Assignment: Within the records, find every line that includes the word "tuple" and copy it.

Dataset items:
'''
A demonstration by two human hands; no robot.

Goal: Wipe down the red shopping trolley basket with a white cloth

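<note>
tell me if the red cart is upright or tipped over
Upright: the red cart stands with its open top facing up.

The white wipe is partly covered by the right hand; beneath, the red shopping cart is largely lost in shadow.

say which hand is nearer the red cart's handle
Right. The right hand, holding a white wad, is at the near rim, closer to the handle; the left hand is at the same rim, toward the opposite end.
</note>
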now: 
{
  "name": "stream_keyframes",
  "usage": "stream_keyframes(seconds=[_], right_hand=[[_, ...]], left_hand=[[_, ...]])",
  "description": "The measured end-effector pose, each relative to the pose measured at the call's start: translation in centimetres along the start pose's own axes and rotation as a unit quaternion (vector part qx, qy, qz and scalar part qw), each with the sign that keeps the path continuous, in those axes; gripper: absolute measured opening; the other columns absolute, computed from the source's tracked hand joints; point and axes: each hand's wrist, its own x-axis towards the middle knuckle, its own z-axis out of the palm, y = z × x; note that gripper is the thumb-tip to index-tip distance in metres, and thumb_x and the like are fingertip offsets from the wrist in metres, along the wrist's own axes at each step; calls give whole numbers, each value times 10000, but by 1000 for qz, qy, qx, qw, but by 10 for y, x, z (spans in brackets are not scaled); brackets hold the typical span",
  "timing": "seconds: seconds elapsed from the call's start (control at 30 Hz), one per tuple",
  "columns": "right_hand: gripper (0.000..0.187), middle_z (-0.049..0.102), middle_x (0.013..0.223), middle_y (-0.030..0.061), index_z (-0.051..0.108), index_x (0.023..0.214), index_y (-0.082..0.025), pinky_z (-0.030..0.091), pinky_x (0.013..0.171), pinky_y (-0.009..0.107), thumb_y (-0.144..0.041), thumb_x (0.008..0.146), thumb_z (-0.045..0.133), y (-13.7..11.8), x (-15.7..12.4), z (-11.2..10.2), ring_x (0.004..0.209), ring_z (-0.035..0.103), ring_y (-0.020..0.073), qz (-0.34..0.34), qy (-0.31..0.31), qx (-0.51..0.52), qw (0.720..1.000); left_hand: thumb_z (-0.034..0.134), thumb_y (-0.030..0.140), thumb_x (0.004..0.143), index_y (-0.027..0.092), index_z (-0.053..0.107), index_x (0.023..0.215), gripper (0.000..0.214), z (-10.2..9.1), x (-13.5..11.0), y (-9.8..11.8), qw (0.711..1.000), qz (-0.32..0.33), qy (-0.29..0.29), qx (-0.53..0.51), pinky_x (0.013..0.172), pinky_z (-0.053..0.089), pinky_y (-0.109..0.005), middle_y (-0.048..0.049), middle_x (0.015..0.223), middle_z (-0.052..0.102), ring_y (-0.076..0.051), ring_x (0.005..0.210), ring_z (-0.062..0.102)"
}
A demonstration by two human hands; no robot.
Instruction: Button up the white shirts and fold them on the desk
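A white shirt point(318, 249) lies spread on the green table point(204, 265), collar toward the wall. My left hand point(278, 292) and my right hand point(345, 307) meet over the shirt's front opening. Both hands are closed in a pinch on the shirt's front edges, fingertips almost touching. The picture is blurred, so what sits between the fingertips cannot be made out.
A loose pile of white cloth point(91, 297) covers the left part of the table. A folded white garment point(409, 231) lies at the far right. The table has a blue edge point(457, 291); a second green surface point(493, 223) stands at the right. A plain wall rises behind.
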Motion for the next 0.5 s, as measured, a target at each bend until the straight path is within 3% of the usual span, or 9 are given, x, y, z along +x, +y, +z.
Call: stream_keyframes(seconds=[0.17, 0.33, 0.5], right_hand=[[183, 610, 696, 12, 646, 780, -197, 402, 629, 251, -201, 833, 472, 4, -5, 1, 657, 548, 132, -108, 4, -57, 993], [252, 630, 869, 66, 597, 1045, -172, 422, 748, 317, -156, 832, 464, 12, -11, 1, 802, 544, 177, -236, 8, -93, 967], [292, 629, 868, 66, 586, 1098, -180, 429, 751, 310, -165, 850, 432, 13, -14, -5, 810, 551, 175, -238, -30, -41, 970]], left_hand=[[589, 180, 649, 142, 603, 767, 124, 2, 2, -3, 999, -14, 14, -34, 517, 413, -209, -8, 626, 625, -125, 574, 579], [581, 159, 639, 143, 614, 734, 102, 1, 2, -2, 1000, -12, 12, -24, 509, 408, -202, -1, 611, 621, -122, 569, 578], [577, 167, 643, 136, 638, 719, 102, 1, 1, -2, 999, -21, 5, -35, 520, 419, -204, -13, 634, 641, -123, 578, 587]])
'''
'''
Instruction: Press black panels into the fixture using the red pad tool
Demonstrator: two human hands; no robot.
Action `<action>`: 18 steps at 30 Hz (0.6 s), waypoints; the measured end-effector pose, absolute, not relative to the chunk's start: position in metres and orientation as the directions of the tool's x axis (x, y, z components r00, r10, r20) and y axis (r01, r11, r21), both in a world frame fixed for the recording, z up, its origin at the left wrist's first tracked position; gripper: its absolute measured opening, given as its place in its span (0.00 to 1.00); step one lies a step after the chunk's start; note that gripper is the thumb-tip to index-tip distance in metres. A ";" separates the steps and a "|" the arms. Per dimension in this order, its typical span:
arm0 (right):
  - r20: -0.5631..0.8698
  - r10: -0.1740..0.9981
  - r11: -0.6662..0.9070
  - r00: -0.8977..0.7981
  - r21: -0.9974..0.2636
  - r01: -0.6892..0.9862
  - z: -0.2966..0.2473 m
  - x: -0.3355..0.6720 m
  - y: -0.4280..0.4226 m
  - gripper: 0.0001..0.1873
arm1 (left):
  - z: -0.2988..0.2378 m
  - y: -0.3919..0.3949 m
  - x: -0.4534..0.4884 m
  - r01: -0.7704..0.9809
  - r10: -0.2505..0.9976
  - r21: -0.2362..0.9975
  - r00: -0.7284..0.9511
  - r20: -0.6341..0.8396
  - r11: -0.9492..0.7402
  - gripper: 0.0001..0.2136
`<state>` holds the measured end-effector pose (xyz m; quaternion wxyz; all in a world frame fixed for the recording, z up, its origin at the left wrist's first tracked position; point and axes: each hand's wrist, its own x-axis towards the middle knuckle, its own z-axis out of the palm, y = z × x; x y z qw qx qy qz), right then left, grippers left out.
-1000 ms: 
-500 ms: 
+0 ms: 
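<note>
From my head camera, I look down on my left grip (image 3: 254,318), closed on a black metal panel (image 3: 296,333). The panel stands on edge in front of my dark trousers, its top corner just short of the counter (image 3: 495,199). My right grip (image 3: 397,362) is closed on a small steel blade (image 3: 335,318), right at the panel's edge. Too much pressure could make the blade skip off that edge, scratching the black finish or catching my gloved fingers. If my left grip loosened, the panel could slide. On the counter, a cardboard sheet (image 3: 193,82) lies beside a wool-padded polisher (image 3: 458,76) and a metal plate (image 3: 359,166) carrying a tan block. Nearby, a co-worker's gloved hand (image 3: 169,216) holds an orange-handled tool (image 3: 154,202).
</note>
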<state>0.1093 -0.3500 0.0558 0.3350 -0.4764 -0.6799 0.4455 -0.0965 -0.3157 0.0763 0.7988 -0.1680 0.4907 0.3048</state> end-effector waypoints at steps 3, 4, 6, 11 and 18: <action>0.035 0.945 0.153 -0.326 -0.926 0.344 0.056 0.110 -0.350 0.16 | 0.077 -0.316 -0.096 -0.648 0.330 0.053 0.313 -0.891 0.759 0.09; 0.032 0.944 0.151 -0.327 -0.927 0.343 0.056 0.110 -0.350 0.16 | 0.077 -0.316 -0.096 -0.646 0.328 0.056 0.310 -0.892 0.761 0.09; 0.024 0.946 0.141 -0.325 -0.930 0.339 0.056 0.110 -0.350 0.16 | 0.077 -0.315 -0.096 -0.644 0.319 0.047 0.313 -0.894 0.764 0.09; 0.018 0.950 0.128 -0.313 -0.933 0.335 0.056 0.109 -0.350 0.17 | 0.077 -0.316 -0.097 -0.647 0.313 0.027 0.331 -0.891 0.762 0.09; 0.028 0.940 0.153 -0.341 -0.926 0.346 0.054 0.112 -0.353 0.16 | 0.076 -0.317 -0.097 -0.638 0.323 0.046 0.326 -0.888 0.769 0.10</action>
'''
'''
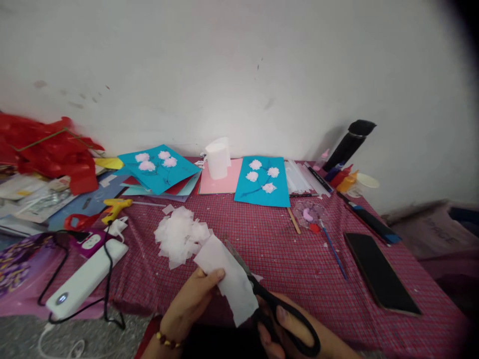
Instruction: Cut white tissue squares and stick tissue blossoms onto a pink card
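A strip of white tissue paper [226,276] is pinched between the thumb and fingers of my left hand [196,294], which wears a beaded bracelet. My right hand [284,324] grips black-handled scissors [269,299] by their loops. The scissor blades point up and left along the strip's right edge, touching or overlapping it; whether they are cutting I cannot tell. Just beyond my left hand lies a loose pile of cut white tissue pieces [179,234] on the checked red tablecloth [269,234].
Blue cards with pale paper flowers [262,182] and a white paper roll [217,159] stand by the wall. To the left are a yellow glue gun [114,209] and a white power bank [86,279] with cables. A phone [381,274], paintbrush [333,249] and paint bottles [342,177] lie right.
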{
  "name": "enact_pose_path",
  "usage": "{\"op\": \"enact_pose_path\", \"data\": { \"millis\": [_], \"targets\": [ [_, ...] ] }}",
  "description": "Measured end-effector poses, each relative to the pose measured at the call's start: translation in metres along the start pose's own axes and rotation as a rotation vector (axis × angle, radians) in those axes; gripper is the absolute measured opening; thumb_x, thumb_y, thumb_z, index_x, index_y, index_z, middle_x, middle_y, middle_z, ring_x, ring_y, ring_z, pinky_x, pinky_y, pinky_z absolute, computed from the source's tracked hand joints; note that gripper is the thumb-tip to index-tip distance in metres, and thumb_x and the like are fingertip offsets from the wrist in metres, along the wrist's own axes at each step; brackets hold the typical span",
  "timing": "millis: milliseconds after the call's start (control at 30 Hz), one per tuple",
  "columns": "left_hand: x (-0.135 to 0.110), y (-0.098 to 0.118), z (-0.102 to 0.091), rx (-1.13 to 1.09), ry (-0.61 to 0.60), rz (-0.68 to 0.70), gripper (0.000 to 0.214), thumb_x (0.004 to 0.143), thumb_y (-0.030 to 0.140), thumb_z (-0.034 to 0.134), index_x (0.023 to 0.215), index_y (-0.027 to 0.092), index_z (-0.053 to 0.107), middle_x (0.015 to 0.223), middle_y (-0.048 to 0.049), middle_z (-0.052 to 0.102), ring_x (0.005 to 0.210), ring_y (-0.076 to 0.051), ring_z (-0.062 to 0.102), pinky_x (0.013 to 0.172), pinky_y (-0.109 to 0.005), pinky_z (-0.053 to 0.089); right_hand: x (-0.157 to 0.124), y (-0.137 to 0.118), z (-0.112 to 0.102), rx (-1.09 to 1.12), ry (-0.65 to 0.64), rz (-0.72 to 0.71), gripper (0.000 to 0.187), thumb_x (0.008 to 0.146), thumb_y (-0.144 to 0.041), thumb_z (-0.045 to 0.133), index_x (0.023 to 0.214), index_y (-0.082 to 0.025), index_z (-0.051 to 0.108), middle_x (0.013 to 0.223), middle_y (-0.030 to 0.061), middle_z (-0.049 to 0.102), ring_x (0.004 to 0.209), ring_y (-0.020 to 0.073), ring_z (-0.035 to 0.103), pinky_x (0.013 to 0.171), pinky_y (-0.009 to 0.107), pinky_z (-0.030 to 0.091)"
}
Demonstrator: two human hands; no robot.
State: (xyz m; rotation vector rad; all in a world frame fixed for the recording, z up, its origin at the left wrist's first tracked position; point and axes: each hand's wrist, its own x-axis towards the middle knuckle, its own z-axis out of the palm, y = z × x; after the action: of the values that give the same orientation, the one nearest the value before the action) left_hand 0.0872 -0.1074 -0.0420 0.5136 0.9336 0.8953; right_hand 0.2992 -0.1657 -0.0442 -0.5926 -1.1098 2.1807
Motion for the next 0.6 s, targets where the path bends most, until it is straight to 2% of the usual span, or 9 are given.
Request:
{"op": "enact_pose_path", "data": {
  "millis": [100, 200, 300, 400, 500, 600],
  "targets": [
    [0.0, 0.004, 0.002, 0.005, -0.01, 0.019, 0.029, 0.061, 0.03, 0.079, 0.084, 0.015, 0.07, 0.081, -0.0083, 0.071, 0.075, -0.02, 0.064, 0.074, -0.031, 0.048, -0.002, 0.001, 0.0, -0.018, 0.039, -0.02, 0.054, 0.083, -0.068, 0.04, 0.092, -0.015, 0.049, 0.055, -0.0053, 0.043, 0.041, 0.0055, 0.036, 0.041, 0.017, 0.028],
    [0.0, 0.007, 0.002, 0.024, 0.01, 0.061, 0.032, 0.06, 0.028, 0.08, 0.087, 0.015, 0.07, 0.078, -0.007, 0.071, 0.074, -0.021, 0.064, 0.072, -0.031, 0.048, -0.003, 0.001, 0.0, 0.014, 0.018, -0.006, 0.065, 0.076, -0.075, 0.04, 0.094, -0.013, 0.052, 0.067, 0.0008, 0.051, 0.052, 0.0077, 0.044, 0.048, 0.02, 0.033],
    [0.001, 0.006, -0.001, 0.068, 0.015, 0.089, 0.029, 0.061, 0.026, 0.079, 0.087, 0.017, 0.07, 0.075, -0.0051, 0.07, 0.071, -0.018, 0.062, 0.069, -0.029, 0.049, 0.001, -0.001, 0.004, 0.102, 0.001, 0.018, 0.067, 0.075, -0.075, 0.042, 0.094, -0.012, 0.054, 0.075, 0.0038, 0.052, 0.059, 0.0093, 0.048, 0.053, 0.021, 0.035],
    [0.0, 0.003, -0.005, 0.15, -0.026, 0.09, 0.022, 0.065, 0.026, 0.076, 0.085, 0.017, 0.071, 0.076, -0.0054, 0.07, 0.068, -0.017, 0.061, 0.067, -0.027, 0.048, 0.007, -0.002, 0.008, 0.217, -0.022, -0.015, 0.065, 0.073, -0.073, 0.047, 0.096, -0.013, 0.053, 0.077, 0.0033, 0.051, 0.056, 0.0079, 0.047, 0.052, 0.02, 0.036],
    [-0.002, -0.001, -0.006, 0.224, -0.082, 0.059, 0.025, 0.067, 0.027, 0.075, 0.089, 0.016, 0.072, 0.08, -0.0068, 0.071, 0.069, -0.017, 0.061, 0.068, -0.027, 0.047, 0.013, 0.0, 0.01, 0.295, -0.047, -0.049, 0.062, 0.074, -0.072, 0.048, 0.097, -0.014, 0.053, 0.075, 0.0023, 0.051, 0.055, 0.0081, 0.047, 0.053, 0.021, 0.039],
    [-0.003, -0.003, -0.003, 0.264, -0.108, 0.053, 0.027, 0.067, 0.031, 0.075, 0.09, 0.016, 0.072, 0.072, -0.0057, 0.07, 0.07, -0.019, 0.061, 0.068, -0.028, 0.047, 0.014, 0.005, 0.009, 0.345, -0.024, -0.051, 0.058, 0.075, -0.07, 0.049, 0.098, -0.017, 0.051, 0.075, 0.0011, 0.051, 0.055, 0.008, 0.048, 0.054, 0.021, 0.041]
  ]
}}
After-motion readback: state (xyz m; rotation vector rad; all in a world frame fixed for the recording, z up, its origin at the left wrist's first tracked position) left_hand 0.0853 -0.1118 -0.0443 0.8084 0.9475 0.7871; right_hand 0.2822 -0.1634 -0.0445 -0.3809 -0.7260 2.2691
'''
Response:
  "timing": "seconds: seconds elapsed from the call's start (control at 30 Hz), one per tuple",
  "timing": "millis: milliseconds after the call's start (control at 30 Hz), one per tuple",

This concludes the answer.